- _Work required_: Reproduce the material that follows exactly, with no line left out.

- _Dataset excerpt_:

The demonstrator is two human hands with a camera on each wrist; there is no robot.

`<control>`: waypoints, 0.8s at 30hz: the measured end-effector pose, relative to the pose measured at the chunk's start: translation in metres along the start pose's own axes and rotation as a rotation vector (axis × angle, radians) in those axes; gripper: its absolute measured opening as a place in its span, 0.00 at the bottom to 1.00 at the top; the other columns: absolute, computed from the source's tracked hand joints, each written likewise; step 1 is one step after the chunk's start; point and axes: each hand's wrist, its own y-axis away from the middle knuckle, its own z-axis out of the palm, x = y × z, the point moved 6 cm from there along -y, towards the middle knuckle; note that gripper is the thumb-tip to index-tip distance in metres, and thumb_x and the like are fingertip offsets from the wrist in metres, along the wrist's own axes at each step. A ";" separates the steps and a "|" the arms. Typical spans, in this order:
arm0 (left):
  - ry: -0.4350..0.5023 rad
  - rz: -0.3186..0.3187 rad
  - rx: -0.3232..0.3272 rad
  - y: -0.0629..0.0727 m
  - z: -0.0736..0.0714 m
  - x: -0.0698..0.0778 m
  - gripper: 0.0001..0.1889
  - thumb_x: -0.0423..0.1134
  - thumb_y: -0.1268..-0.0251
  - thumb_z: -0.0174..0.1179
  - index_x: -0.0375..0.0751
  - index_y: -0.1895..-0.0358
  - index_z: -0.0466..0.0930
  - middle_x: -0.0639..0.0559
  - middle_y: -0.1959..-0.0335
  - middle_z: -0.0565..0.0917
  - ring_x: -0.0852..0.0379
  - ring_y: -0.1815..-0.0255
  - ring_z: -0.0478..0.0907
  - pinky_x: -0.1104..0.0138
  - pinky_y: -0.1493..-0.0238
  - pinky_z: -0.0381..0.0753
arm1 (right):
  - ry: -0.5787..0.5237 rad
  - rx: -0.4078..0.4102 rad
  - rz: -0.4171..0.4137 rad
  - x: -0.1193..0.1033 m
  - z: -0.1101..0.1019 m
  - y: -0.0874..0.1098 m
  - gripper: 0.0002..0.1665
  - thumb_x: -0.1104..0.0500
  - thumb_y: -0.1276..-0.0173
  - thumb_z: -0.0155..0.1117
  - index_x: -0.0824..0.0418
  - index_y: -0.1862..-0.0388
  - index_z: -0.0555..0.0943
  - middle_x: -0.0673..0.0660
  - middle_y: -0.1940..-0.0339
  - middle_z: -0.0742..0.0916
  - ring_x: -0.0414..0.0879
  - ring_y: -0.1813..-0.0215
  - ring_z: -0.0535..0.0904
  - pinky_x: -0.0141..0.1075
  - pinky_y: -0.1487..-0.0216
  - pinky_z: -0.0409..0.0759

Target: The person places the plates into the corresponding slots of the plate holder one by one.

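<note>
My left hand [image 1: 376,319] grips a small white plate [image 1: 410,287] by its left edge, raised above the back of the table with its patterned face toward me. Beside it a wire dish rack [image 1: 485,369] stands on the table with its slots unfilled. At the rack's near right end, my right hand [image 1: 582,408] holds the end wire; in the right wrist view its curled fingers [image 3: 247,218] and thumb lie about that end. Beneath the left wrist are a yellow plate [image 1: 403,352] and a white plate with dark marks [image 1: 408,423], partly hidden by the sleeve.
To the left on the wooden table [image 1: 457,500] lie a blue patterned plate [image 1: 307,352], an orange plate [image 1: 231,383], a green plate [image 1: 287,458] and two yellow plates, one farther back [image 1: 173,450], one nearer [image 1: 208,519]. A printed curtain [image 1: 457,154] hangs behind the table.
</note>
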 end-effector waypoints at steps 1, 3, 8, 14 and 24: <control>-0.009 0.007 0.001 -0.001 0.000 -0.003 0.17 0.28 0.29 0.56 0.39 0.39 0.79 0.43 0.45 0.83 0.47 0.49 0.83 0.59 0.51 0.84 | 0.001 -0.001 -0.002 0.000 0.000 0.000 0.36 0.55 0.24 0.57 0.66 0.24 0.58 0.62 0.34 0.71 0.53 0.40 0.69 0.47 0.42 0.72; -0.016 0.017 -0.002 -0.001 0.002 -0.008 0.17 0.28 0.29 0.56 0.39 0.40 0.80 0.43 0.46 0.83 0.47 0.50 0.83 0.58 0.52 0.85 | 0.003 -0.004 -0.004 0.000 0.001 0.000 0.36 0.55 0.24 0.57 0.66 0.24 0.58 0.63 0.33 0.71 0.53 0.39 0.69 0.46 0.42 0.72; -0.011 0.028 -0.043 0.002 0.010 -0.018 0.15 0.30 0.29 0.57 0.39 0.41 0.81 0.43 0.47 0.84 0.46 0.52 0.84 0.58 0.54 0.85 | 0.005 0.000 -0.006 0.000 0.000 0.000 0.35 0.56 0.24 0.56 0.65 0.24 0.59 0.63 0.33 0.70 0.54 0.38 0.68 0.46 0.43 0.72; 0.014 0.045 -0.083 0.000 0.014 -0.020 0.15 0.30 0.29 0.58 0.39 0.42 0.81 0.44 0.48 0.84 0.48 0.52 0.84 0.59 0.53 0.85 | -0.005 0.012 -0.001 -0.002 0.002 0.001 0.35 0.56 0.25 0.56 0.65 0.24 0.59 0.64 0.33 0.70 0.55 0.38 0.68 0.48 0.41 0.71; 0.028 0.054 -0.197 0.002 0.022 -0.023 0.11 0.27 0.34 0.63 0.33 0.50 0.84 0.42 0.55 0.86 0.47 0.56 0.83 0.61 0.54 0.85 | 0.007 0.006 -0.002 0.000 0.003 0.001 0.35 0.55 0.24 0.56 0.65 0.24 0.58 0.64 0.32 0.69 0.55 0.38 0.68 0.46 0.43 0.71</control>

- _Answer space_:
The demonstrator is two human hands with a camera on each wrist; there is no robot.

`<control>`: waypoints, 0.8s at 30hz: the measured end-effector pose, relative to the pose measured at the chunk's start: translation in metres along the start pose's own axes and rotation as a rotation vector (axis × angle, radians) in those axes; gripper: its absolute measured opening as a place in its span, 0.00 at the bottom to 1.00 at the top; the other columns: absolute, computed from the source's tracked hand joints, each written likewise; step 1 is one step after the chunk's start; point and axes: each hand's wrist, its own y-axis away from the middle knuckle, its own z-axis out of the palm, x = y × z, the point moved 6 cm from there along -y, towards the middle knuckle; note that gripper is the thumb-tip to index-tip distance in metres, and thumb_x and the like are fingertip offsets from the wrist in metres, along the wrist's own axes at each step. A ";" separates the steps and a "|" the arms. Typical spans, in this order:
arm0 (left):
  - ry: -0.4350..0.5023 rad
  - rz: -0.3186..0.3187 rad
  - rx: -0.3232..0.3272 rad
  - y: -0.0629..0.0727 m
  - z: -0.0736..0.0714 m
  - x: -0.0698..0.0778 m
  - gripper: 0.0001..0.1889
  - thumb_x: -0.0423..0.1134
  - thumb_y: -0.1268..-0.0251
  - thumb_z: -0.0174..0.1179
  - index_x: -0.0375..0.0751
  - index_y: -0.1895..-0.0358
  - index_z: -0.0466..0.0930
  - middle_x: -0.0639..0.0559
  - middle_y: -0.1959..-0.0335
  - middle_z: -0.0565..0.0917
  - ring_x: -0.0852..0.0379
  - ring_y: -0.1815..-0.0255
  - ring_z: -0.0478..0.0907
  - pinky_x: -0.1104..0.0138
  - pinky_y: -0.1493..-0.0238
  - pinky_z: -0.0381..0.0753
arm1 (right):
  - ry: -0.5787..0.5237 rad
  - rx: -0.4078..0.4102 rad
  - rz: -0.4171..0.4137 rad
  - x: -0.1193..0.1033 m
  - z: -0.1101..0.1019 m
  - y: -0.0874..0.1098 m
  - gripper: 0.0002..0.1665
  - thumb_x: -0.1104..0.0500
  - thumb_y: -0.1276..-0.0173
  - thumb_z: -0.0155..0.1117
  - index_x: -0.0824..0.0418
  - index_y: -0.1862..-0.0388
  - index_z: -0.0555..0.0943
  - middle_x: -0.0673..0.0660
  - middle_y: -0.1940..-0.0339
  - middle_z: -0.0742..0.0916
  - ring_x: -0.0414..0.0879
  - ring_y: -0.1813..-0.0215
  - ring_z: -0.0535..0.0904
  - pinky_x: -0.0141..0.1075
  - pinky_y: -0.1487..-0.0216
  - pinky_z: -0.0409..0.0759

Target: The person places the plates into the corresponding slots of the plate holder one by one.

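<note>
My left hand [image 1: 376,319] grips a small white plate [image 1: 410,287] by its left edge, raised above the back of the table with its patterned face toward me. Beside it a wire dish rack [image 1: 485,369] stands on the table with its slots unfilled. At the rack's near right end, my right hand [image 1: 582,408] holds the end wire; in the right wrist view its curled fingers [image 3: 247,218] and thumb lie about that end. Beneath the left wrist are a yellow plate [image 1: 403,352] and a white plate with dark marks [image 1: 408,423], partly hidden by the sleeve.
To the left on the wooden table [image 1: 457,500] lie a blue patterned plate [image 1: 307,352], an orange plate [image 1: 231,383], a green plate [image 1: 287,458] and two yellow plates, one farther back [image 1: 173,450], one nearer [image 1: 208,519]. A printed curtain [image 1: 457,154] hangs behind the table.
</note>
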 end-effector waypoints at steps 1, 3, 8, 14 and 24: <control>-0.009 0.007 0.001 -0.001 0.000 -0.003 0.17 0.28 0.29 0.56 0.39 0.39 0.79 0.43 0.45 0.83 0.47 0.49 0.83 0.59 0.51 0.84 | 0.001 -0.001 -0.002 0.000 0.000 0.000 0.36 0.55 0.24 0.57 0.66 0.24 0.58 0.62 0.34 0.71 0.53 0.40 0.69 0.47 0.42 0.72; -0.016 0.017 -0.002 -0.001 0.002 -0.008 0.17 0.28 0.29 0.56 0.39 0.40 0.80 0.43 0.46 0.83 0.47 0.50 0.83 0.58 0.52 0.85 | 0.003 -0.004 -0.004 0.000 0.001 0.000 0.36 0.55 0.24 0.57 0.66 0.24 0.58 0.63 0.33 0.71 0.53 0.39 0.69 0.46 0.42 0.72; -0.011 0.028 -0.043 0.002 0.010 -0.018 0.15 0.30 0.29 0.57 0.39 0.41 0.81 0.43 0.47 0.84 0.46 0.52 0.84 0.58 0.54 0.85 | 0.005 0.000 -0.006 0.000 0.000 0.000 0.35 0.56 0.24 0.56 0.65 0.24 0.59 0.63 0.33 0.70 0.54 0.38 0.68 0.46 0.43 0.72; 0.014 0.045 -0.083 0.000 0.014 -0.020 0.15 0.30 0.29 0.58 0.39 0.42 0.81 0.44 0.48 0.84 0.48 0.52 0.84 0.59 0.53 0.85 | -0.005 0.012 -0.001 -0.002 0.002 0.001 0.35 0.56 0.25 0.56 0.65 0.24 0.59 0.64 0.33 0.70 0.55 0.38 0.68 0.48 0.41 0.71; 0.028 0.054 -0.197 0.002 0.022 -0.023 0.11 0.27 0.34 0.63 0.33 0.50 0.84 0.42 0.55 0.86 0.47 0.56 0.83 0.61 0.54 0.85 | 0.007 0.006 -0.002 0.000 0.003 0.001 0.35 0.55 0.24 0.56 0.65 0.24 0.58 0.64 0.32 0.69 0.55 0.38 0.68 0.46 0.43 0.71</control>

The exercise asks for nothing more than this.